(Records from a dataset)

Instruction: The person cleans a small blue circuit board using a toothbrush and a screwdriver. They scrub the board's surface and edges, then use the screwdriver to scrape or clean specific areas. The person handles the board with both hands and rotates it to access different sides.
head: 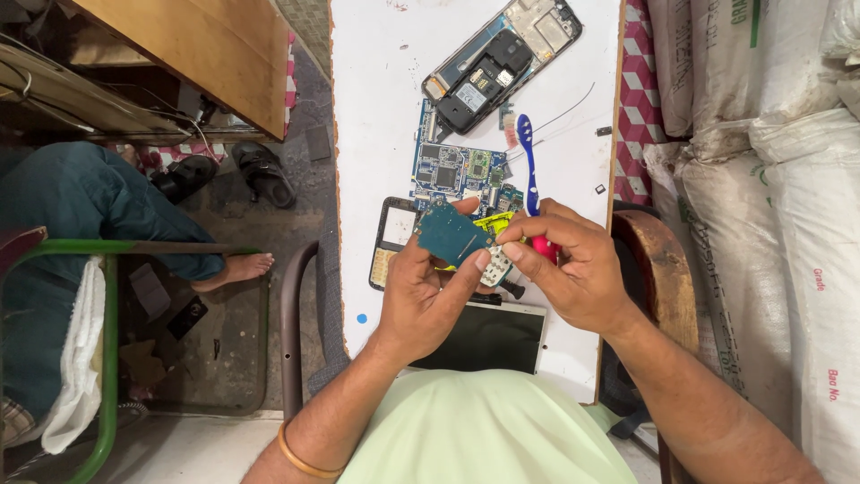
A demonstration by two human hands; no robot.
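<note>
Left hand (421, 291) pinches a small teal circuit board (448, 235) while right hand (569, 264), at three o'clock, grips a blue toothbrush (528, 161).

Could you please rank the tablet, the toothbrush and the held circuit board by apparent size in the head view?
1. Tablet, partly hidden.
2. Toothbrush, long but thin.
3. Held circuit board; it sits nearer the camera, so it is likely smaller than it looks.

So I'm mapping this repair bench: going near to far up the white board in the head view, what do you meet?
White-framed tablet → small circuit board in the left hand → blue circuit board → black phone body → open phone frame.
</note>
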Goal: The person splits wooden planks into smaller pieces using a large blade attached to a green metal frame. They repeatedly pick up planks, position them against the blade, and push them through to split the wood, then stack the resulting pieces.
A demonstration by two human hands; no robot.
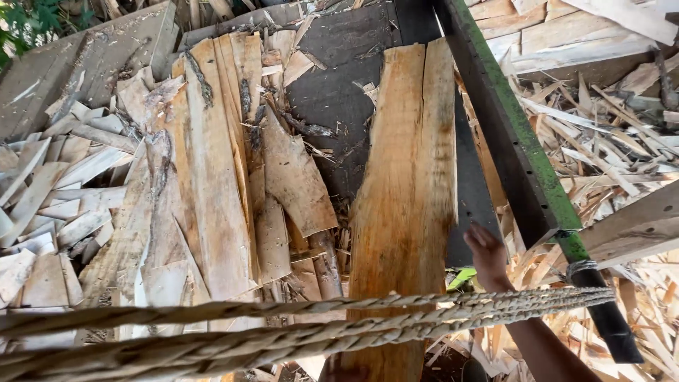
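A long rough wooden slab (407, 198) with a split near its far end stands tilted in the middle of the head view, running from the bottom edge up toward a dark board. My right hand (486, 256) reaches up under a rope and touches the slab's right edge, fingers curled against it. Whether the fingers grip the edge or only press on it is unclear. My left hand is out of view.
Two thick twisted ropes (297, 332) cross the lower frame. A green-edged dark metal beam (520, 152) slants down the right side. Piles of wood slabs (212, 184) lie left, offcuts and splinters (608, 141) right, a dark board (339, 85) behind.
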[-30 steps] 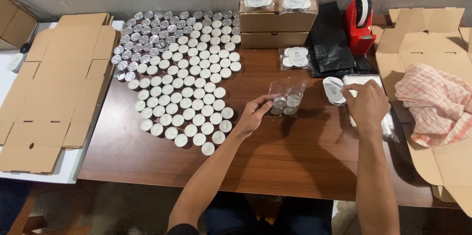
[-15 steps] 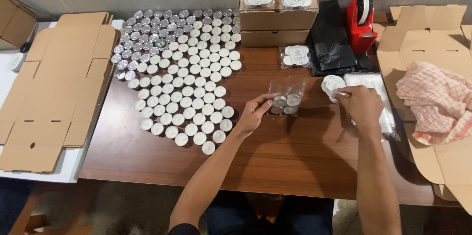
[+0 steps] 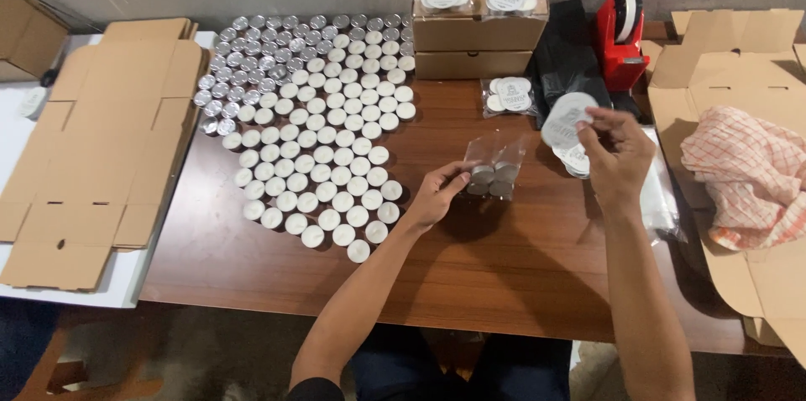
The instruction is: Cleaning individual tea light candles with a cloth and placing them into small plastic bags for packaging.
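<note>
Brown wooden tabletop (image 3: 504,283) fills the view, with a broad spread of tealight candles (image 3: 319,157) laid out in rows on its left half. Just right of that spread, the left hand (image 3: 437,195) pinches a clear plastic bag (image 3: 494,167) that holds a few tealights and stands open at the top. Further right of the spread, the right hand (image 3: 617,157) grips a round white label (image 3: 567,120) between thumb and fingers, above a small pile of the same labels. The bag looks thin, slick and floppy, best held by its filled bottom; the label seems light and bendable, best taken by its rim.
</note>
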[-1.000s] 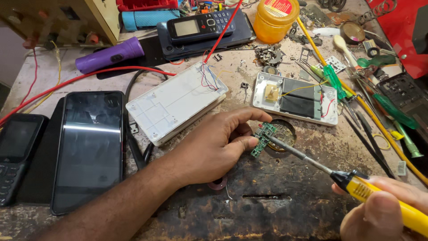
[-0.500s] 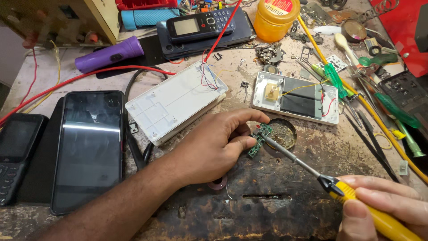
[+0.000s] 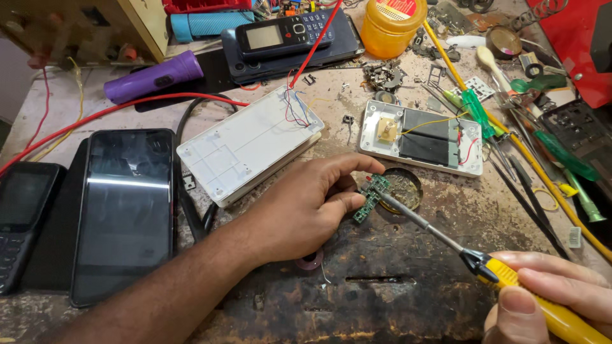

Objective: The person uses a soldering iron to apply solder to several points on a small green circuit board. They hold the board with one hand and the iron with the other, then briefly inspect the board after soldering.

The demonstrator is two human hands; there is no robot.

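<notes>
Fingers of the left hand (image 3: 305, 207) pinch a small green circuit board (image 3: 370, 197) near the middle of the workbench (image 3: 408, 280), thumb and forefinger narrowed onto its left end so that it stands tilted off the surface. The right hand (image 3: 554, 296), at the bench's near right corner, is wrapped around the yellow handle of a soldering iron (image 3: 446, 239); its metal tip reaches up and left and meets the board's upper part. Just beyond the board, touching or almost touching it, lies a small round tin (image 3: 405, 188) with dark, crusted contents.

Behind the left hand sits an opened white plastic case (image 3: 245, 146), thin coloured wires trailing from its far corner. To the right of that lies a white cover plate (image 3: 424, 137) with two dark cells and a yellow wire across it. Along the left edge a large black smartphone (image 3: 124, 210) lies face up, with a keypad phone (image 3: 19, 216) beside it. Toward the far edge there is a purple torch (image 3: 153, 76), another keypad phone (image 3: 284, 32) resting on a dark slab, and an orange jar (image 3: 392, 25). Screwdrivers with green handles (image 3: 478, 111) and other tools crowd the right side.
</notes>
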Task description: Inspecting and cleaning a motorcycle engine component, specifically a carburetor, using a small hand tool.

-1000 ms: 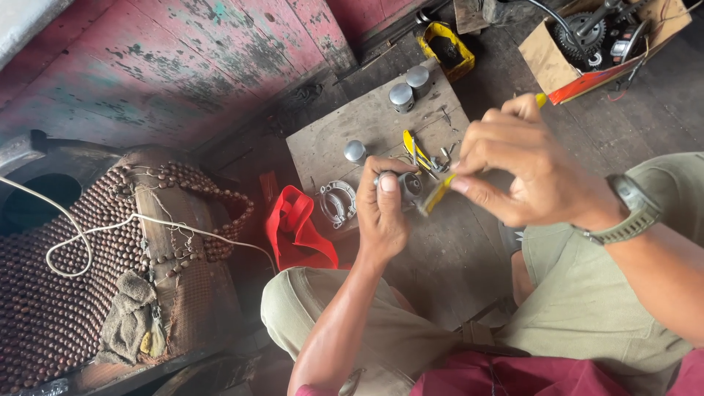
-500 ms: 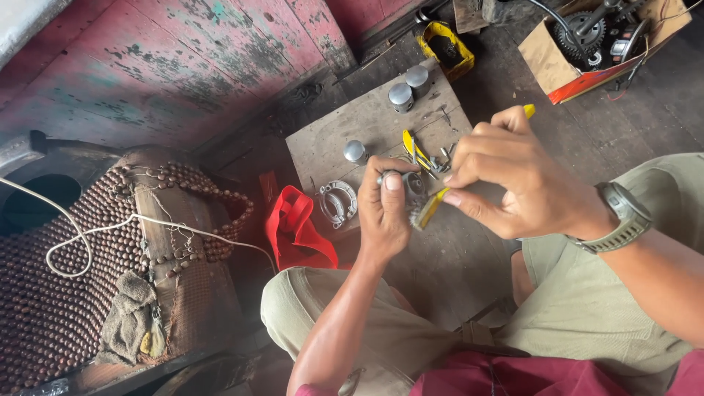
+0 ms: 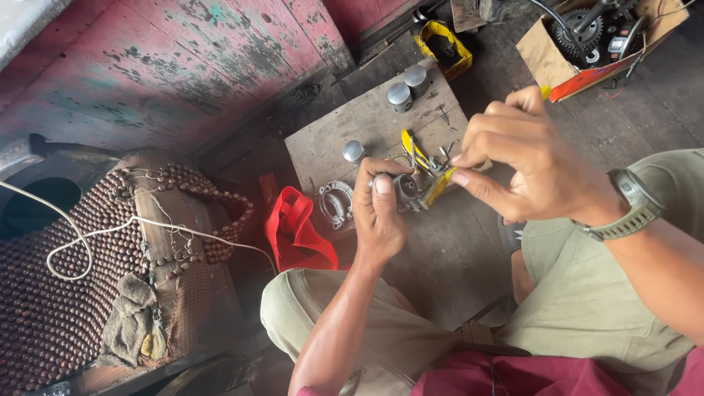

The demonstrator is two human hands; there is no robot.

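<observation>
Head view, looking down over both knees.

Hidden or unclear: the small metal part (image 3: pixel 405 192) is mostly covered by the left hand (image 3: pixel 379 213); only a rounded grey face and a bit of bracket show, and I cannot tell what kind of part it is. The tool tip is masked by the right hand (image 3: pixel 522 163). The cardboard box (image 3: pixel 544 53) at the top right is cut by the frame edge, with gears and wires inside only partly seen.

Grip: left hand wrapped around the metal part, thumb pressed on top, held above the floor in front of the knees. Right hand has fingers pressed together, pinching a yellow-handled tool (image 3: pixel 440 186) against the part; wristwatch (image 3: pixel 632 208) with a dull green strap on that wrist.

Materials: worn wooden board (image 3: pixel 345 139) on the floor, scratched, carrying three short shiny metal cylinders (image 3: pixel 400 95) and yellow-handled pliers (image 3: pixel 415 151). A metal ring clamp (image 3: pixel 336 205) lies at the board's edge, next to a red plastic bag (image 3: pixel 297 233). Brown beaded seat cover (image 3: pixel 59 293) on the left, a white cord (image 3: pixel 110 229) looped over it and a grey rag (image 3: pixel 126 328) on it. Peeling red-painted panel (image 3: pixel 161 66) behind.

Versus 0.5 s ago: right hand shifted slightly up and right; left hand and part unchanged.
</observation>
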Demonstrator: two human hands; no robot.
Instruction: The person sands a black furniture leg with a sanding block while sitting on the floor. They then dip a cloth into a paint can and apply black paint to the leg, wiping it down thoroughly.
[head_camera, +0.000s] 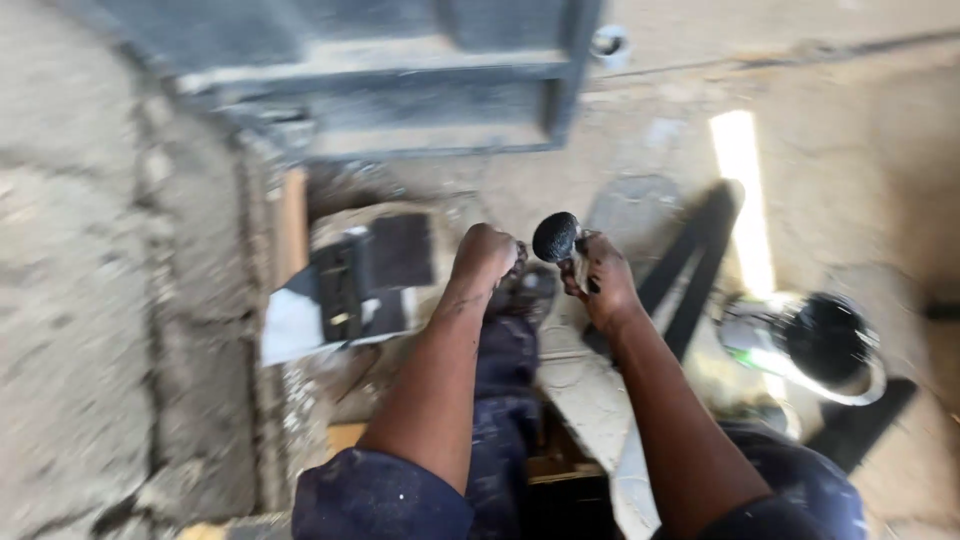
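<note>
The picture is blurred by motion. My right hand (603, 283) grips a brush (556, 237) whose round head is black with paint and points up and left. My left hand (484, 252) is curled into a fist just left of the brush; whether it holds anything I cannot tell. Both forearms reach forward over my knees in dark blue, paint-flecked trousers. An open can of black paint (826, 345) stands on the floor to the right of my right arm.
A dark grey metal frame (400, 75) lies across the top of the view. Black flat pieces on a white sheet (350, 280) sit left of my hands. A black bar (695, 265) slants right of my right hand. The concrete floor (100, 300) is rough.
</note>
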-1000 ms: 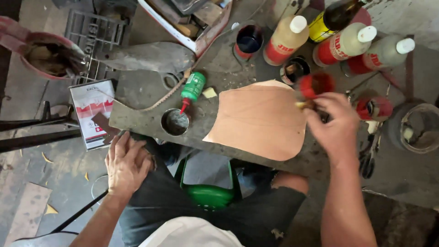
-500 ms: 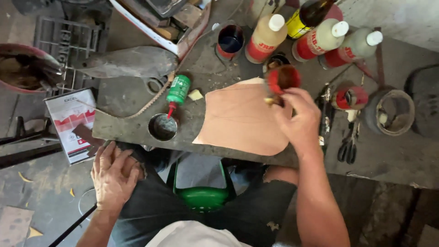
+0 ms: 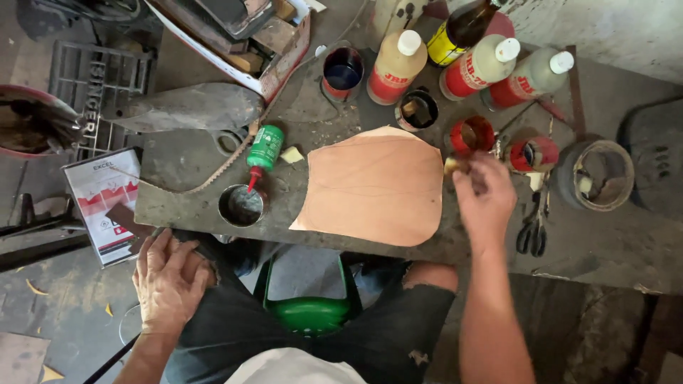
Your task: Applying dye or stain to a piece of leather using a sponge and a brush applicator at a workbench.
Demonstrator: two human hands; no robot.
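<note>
Along the back of the bench [image 3: 612,249] stood a row of squeeze bottles [image 3: 484,67], cream-bodied with white caps and red labels, and behind them a dark glass bottle with a yellow label [image 3: 459,32]. A small green bottle with a red nozzle [image 3: 262,153] lay tilted beside a round open tin [image 3: 240,205]. A white and red printed box [image 3: 107,199] sat off the bench's left end, below a dark metal grate [image 3: 92,85].

Compared with half a second before, the right hand [image 3: 486,199] had drawn back from over the red-rimmed pot [image 3: 471,135] and sat just off the leather's right edge; the left hand [image 3: 167,277] remained on the thigh by the bench edge.

The right hand's grip was closed around a small pale-tipped tool [image 3: 451,166], most of it hidden by the fingers. The left hand lay flat, fingers spread, holding nothing.

The tan leather piece [image 3: 373,188] lay flat in the middle of the bench, smooth, rounded at the top, with faint curved lines across it. Black scissors [image 3: 532,231] lay to the right.
</note>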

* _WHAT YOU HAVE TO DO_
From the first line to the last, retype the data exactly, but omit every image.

* _SOLUTION TO THIS EXERCISE_
Instruction: The person cleans a small blue circuit board using a toothbrush and a screwdriver. They scrub the board's surface and edges, then use the screwdriver to scrape or clean specific areas. The person handles the board with both hands and rotates it to access different sides.
head: 
A demonstration by two human hands; no robot.
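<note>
Left hand (421, 291) pinches a small teal circuit board (448, 235) while right hand (569, 264), at three o'clock, grips a blue toothbrush (528, 161).

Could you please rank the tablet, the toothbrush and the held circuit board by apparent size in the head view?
1. Tablet, partly hidden.
2. Toothbrush, long but thin.
3. Held circuit board; it sits nearer the camera, so it is likely smaller than it looks.

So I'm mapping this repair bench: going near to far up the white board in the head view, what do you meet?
White-framed tablet → small circuit board in the left hand → blue circuit board → black phone body → open phone frame.
</note>
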Goal: The person splits wooden planks into smaller pieces using a large blade attached to a green metal frame. They repeatedly pick up planks, position them against the blade, and push them through to split the wood, then stack the resulting pieces.
A demonstration by two human hands; no robot.
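A long rough wooden slab (407, 198) with a split near its far end stands tilted in the middle of the head view, running from the bottom edge up toward a dark board. My right hand (486, 256) reaches up under a rope and touches the slab's right edge, fingers curled against it. Whether the fingers grip the edge or only press on it is unclear. My left hand is out of view.
Two thick twisted ropes (297, 332) cross the lower frame. A green-edged dark metal beam (520, 152) slants down the right side. Piles of wood slabs (212, 184) lie left, offcuts and splinters (608, 141) right, a dark board (339, 85) behind.
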[-30 steps] 
[-15 steps] 
[+0 steps] 
The instruction is: Cleaning individual tea light candles with a cloth and placing them into small plastic bags for packaging.
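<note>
Brown wooden tabletop (image 3: 504,283) fills the view, with a broad spread of tealight candles (image 3: 319,157) laid out in rows on its left half. Just right of that spread, the left hand (image 3: 437,195) pinches a clear plastic bag (image 3: 494,167) that holds a few tealights and stands open at the top. Further right of the spread, the right hand (image 3: 617,157) grips a round white label (image 3: 567,120) between thumb and fingers, above a small pile of the same labels. The bag looks thin, slick and floppy, best held by its filled bottom; the label seems light and bendable, best taken by its rim.
</note>
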[-1.000s] 
[-0.500s] 
[+0.000s] 

Objective: The person uses a soldering iron to apply solder to several points on a small green circuit board. They hold the board with one hand and the iron with the other, then briefly inspect the board after soldering.

The demonstrator is two human hands; there is no robot.

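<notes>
Fingers of the left hand (image 3: 305, 207) pinch a small green circuit board (image 3: 370, 197) near the middle of the workbench (image 3: 408, 280), thumb and forefinger narrowed onto its left end so that it stands tilted off the surface. The right hand (image 3: 554, 296), at the bench's near right corner, is wrapped around the yellow handle of a soldering iron (image 3: 446, 239); its metal tip reaches up and left and meets the board's upper part. Just beyond the board, touching or almost touching it, lies a small round tin (image 3: 405, 188) with dark, crusted contents.

Behind the left hand sits an opened white plastic case (image 3: 245, 146), thin coloured wires trailing from its far corner. To the right of that lies a white cover plate (image 3: 424, 137) with two dark cells and a yellow wire across it. Along the left edge a large black smartphone (image 3: 124, 210) lies face up, with a keypad phone (image 3: 19, 216) beside it. Toward the far edge there is a purple torch (image 3: 153, 76), another keypad phone (image 3: 284, 32) resting on a dark slab, and an orange jar (image 3: 392, 25). Screwdrivers with green handles (image 3: 478, 111) and other tools crowd the right side.
</notes>
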Task description: Inspecting and cleaning a motorcycle engine component, specifically a carburetor, using a small hand tool.

-1000 ms: 
-500 ms: 
+0 ms: 

The demonstrator is two human hands; there is no robot.

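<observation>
Head view, looking down over both knees.

Hidden or unclear: the small metal part (image 3: pixel 405 192) is mostly covered by the left hand (image 3: pixel 379 213); only a rounded grey face and a bit of bracket show, and I cannot tell what kind of part it is. The tool tip is masked by the right hand (image 3: pixel 522 163). The cardboard box (image 3: pixel 544 53) at the top right is cut by the frame edge, with gears and wires inside only partly seen.

Grip: left hand wrapped around the metal part, thumb pressed on top, held above the floor in front of the knees. Right hand has fingers pressed together, pinching a yellow-handled tool (image 3: pixel 440 186) against the part; wristwatch (image 3: pixel 632 208) with a dull green strap on that wrist.

Materials: worn wooden board (image 3: pixel 345 139) on the floor, scratched, carrying three short shiny metal cylinders (image 3: pixel 400 95) and yellow-handled pliers (image 3: pixel 415 151). A metal ring clamp (image 3: pixel 336 205) lies at the board's edge, next to a red plastic bag (image 3: pixel 297 233). Brown beaded seat cover (image 3: pixel 59 293) on the left, a white cord (image 3: pixel 110 229) looped over it and a grey rag (image 3: pixel 126 328) on it. Peeling red-painted panel (image 3: pixel 161 66) behind.

Versus 0.5 s ago: right hand shifted slightly up and right; left hand and part unchanged.
</observation>
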Demonstrator: two human hands; no robot.
Instruction: The person sands a black furniture leg with a sanding block while sitting on the floor. They then dip a cloth into a paint can and apply black paint to the leg, wiping it down thoroughly.
[head_camera, +0.000s] 
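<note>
The picture is blurred by motion. My right hand (603, 283) grips a brush (556, 237) whose round head is black with paint and points up and left. My left hand (484, 252) is curled into a fist just left of the brush; whether it holds anything I cannot tell. Both forearms reach forward over my knees in dark blue, paint-flecked trousers. An open can of black paint (826, 345) stands on the floor to the right of my right arm.
A dark grey metal frame (400, 75) lies across the top of the view. Black flat pieces on a white sheet (350, 280) sit left of my hands. A black bar (695, 265) slants right of my right hand. The concrete floor (100, 300) is rough.
</note>
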-1000 ms: 
-500 ms: 
+0 ms: 
Your task: Applying dye or stain to a piece of leather using a sponge and a brush applicator at a workbench.
Demonstrator: two human hands; no robot.
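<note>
Along the back of the bench [image 3: 612,249] stood a row of squeeze bottles [image 3: 484,67], cream-bodied with white caps and red labels, and behind them a dark glass bottle with a yellow label [image 3: 459,32]. A small green bottle with a red nozzle [image 3: 262,153] lay tilted beside a round open tin [image 3: 240,205]. A white and red printed box [image 3: 107,199] sat off the bench's left end, below a dark metal grate [image 3: 92,85].

Compared with half a second before, the right hand [image 3: 486,199] had drawn back from over the red-rimmed pot [image 3: 471,135] and sat just off the leather's right edge; the left hand [image 3: 167,277] remained on the thigh by the bench edge.

The right hand's grip was closed around a small pale-tipped tool [image 3: 451,166], most of it hidden by the fingers. The left hand lay flat, fingers spread, holding nothing.

The tan leather piece [image 3: 373,188] lay flat in the middle of the bench, smooth, rounded at the top, with faint curved lines across it. Black scissors [image 3: 532,231] lay to the right.
</note>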

This exercise requires no further response.